*** Opening of Information provided ***

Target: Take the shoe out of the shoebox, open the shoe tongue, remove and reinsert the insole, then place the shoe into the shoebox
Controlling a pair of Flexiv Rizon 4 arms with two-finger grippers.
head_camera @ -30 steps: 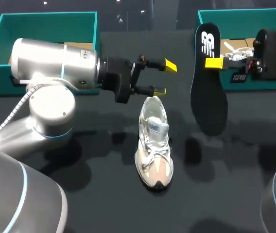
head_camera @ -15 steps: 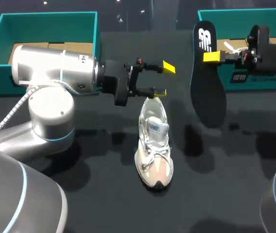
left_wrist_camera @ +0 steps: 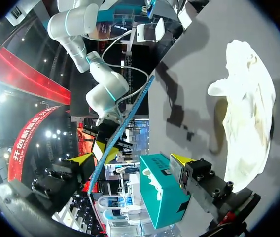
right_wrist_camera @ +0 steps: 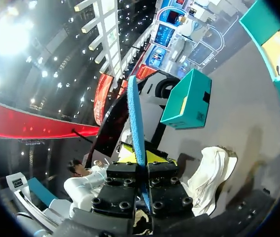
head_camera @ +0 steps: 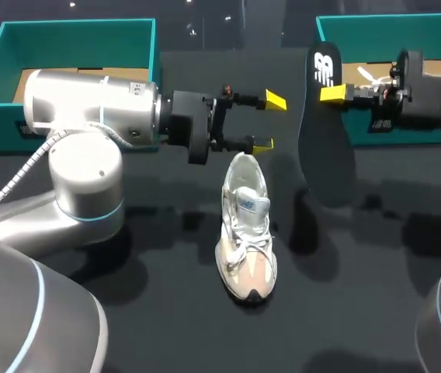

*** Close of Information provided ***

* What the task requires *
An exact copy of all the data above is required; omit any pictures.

* Response area *
Target: Take the shoe out of the shoebox, open the shoe tongue, remove and reinsert the insole, then place the shoe into the shoebox
Controlling a pair of Flexiv Rizon 4 arms with two-finger grippers.
head_camera @ -30 steps: 
head_camera @ -15 steps: 
left_wrist_camera @ +0 steps: 
right_wrist_camera @ +0 steps: 
head_camera @ +0 steps: 

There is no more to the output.